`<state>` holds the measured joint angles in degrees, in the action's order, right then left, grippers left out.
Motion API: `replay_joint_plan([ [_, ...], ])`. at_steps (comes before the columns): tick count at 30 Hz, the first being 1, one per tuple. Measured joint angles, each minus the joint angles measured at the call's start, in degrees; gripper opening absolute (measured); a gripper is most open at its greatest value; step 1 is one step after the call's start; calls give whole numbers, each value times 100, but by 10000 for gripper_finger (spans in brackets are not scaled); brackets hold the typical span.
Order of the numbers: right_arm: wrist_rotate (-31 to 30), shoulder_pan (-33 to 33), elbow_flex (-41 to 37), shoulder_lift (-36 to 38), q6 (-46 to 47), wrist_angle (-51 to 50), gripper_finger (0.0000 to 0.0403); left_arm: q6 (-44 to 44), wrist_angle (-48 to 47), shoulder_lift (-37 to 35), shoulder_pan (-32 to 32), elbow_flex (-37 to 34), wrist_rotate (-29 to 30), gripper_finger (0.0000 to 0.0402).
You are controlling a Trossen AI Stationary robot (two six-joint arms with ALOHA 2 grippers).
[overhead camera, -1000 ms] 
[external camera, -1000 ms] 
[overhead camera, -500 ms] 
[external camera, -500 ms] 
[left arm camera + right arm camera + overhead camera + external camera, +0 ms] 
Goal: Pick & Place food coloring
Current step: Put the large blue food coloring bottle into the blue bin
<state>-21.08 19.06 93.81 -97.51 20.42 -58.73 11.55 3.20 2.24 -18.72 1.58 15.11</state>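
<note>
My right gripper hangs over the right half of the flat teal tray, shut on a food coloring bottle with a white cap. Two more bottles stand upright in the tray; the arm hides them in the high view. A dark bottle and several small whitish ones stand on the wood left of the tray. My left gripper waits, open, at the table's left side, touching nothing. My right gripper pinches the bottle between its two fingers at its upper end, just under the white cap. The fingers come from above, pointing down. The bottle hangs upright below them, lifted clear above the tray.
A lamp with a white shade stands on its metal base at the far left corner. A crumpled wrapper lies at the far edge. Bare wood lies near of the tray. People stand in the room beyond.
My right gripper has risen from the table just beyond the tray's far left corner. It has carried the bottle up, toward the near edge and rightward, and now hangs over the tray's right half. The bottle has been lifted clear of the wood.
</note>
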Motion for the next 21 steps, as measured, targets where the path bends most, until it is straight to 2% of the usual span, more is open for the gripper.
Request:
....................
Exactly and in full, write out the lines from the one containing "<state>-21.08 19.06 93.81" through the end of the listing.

:: TASK RESPONSE ::
<state>-21.08 19.06 93.81 -97.51 20.42 -58.73 11.55 3.20 2.24 -18.72 1.58 15.11</state>
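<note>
My right gripper hangs over the right half of the flat teal tray, shut on a food coloring bottle with a white cap. Two more bottles stand upright in the tray; the arm hides them in the high view. A dark bottle and several small whitish ones stand on the wood left of the tray. My left gripper waits, open, at the table's left side, touching nothing. My right gripper pinches the bottle between its two fingers at its upper end, just under the white cap. The fingers come from above, pointing down. The bottle hangs upright below them, lifted clear above the tray.
A lamp with a white shade stands on its metal base at the far left corner. A crumpled wrapper lies at the far edge. Bare wood lies near of the tray. People stand in the room beyond.
My right gripper has risen from the table just beyond the tray's far left corner. It has carried the bottle up, toward the near edge and rightward, and now hangs over the tray's right half. The bottle has been lifted clear of the wood.
</note>
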Motion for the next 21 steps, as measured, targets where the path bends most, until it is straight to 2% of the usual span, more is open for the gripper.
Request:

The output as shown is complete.